People who respond first to a presentation or speech often convey charisma. During the McCarthy era, government agents observed public reactions to identify influential figures, a notion that can be applied to those who initiate applause or respond to speakers. These “first responders” don’t look to others before reacting, as they are guided by their own convictions. Speakers notice these individuals and consider them to be of “leadership caliber.” Being the first to applaud or agree also gains favor with the speaker.
“The Great Scorecard in the Sky” posits that every interaction carries an invisible tally of power or status. This scorecard reflects who holds more influence in a relationship at a given moment; it’s imperative for the person with the lower “score” to show deference to the one with the higher score. Failing to recognize or honor this dynamic can have serious repercussions, leading to strained relationships. This power dynamic is fluid and can change over time, affecting both personal and professional relationships. Acknowledging the scorecard can help maintain a balanced relationship by prompting deference where it’s due, whether this means picking up a tab or showing respect for someone else’s time.

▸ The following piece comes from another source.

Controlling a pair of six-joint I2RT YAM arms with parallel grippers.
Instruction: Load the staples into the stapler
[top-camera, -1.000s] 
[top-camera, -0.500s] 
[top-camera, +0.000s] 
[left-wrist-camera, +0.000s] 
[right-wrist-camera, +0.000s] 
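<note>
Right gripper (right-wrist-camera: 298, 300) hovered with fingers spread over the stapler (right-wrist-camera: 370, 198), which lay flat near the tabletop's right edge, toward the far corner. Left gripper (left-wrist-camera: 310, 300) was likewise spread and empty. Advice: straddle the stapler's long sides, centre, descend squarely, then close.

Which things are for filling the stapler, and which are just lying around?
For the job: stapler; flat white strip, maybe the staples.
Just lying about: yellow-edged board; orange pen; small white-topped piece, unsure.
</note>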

Effective communication is a complex interplay of The Effect and Ethics of Communication. This interplay is not without caveats, as again, the line between effective communication and manipulation is sometimes thin. For example, Chapters 81-82 and the questions “What’s in It for Me?” (WIIFM) and “What’s in It for You?” (WIIFY) directly address the transactional nature of favors and pitches—framing transparency as necessary for long-term relationships. In order to maintain trust in a relationship, it is often best to be up front about one’s wants. Furthermore, “Leave an Escape Hatch” (Part 9, Chapter 89) underscores the importance of allowing someone to save face in an uncomfortable situation, making it a useful tool in maintaining both parties’ dignity and reputations. It’s an adaptable approach, extending even to taking blame for smaller mistakes, thereby endearing one to others. It makes one’s choice to extend grace transparent to the wrongdoer, as both parties are the only ones who know the truth about a given incident. However, while magnanimous, the approach can perpetuate dishonesty and allow wrongdoers to escape accountability. In extreme cases, it can be interpreted or wielded as something akin to blackmail. Taking the blame for others’ mistakes may maintain relationships but creates false narratives in the process, as there’s a line between maintaining harmony and enabling potentially dangerous behavior.

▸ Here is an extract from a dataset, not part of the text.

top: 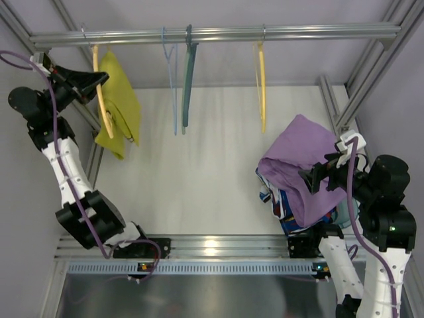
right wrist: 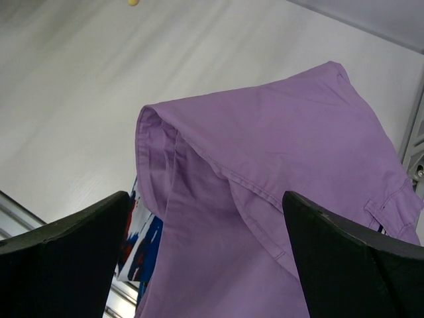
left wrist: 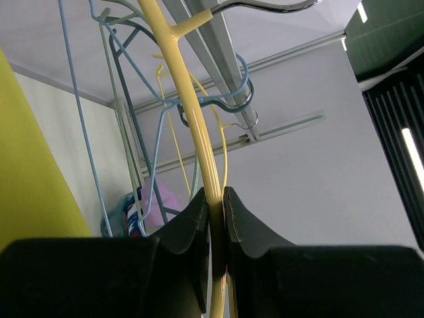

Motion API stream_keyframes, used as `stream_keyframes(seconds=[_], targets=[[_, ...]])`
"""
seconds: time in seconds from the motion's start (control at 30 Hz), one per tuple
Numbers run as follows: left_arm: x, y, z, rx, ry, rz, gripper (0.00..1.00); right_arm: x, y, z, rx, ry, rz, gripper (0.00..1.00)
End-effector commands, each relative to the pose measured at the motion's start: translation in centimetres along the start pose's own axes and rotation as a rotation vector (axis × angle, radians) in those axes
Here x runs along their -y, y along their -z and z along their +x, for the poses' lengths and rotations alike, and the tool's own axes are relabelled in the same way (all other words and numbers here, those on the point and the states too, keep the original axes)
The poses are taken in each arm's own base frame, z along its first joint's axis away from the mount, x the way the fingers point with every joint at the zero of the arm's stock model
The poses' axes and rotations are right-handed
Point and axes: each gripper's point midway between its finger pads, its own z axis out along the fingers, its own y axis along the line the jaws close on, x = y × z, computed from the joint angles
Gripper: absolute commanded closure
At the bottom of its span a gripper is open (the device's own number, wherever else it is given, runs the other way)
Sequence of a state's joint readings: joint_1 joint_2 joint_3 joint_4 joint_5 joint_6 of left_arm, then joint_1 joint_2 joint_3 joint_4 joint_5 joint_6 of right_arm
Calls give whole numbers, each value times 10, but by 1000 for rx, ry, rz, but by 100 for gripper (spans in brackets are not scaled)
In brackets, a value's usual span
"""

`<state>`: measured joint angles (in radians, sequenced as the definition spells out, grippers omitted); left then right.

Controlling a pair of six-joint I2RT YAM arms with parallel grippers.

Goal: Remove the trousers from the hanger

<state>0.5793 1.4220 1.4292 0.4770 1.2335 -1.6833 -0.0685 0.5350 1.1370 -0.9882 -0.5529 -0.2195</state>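
Note:
The mustard-yellow trousers [top: 120,105] hang folded over the yellow hanger [top: 101,93] at the left end of the rail. My left gripper [top: 98,81] is shut on that hanger's upper arm; in the left wrist view the yellow hanger [left wrist: 192,126] runs up from between the black fingers [left wrist: 191,222] of the left gripper [left wrist: 216,202] to its metal hook, and the trousers [left wrist: 30,179] fill the left edge. My right gripper [top: 306,180] stands open over the purple garment [top: 305,165], and in the right wrist view the right gripper [right wrist: 207,218] has nothing between its fingers.
On the rail [top: 218,33] also hang a light blue hanger [top: 171,79], a dark teal hanger [top: 188,79] and a plain yellow hanger [top: 261,79]. The purple garment [right wrist: 278,172] lies over a pile with blue, white and red printed cloth [right wrist: 136,245] at the table's right.

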Motion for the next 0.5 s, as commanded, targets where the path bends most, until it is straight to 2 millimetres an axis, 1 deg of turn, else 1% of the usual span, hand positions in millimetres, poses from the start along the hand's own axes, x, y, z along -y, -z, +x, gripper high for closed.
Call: stream_keyframes(seconds=[0.0,0.03,0.07,0.1,0.17,0.2,0.23,0.27,0.3,0.33,0.37,0.4,0.43,0.47], targets=[[95,19,70,20,-503,176,100,2,2,-10,42,41,10,0],[94,21,76,19,-507,176,100,2,2,-11,44,46,10,0],[103,26,90,20,-534,187,100,3,2,-11,41,46,10,1],[96,27,93,22,-516,181,100,2,2,-13,43,47,6,1],[104,32,108,20,-532,191,100,3,1,-15,41,52,0,1],[99,34,112,23,-508,187,100,1,2,-17,46,55,-8,1],[100,35,116,23,-499,188,100,0,2,-19,48,61,-15,1],[104,40,127,26,-508,195,100,-1,1,-22,52,64,-25,1],[104,41,132,27,-491,197,100,-6,3,-28,74,75,-54,1],[96,43,135,31,-455,187,100,-9,4,-33,91,75,-66,1],[95,45,139,37,-442,187,100,-13,5,-37,107,76,-81,1],[100,49,150,43,-463,189,100,-17,7,-48,147,89,-106,1],[98,50,152,61,-423,175,100,-21,8,-52,162,72,-123,0],[96,52,156,69,-424,173,100,-22,6,-57,174,64,-140,1]])
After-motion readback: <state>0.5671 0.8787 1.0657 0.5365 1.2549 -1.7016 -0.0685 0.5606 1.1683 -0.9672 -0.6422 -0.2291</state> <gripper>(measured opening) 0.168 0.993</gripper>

Speaking of potential dangers, the book doesn’t delve into the unique risks that come with following its advice as a marginalized person (across intersections of race, gender, sexuality, class, and religion). Still, “The Great Scorecard in the Sky” (Part 9, Chapter 92) at least raises issues of Identity, Power Dynamics, and the Status Quo. Recognizing power dynamics can facilitate interactions, but there is always a possibility of risking oneself and reducing relationships to transactions, in which people strive to grab attention rather than form bonds. While it’s natural to seek personal gain, this tendency undercuts values like community and kindness for its own sake.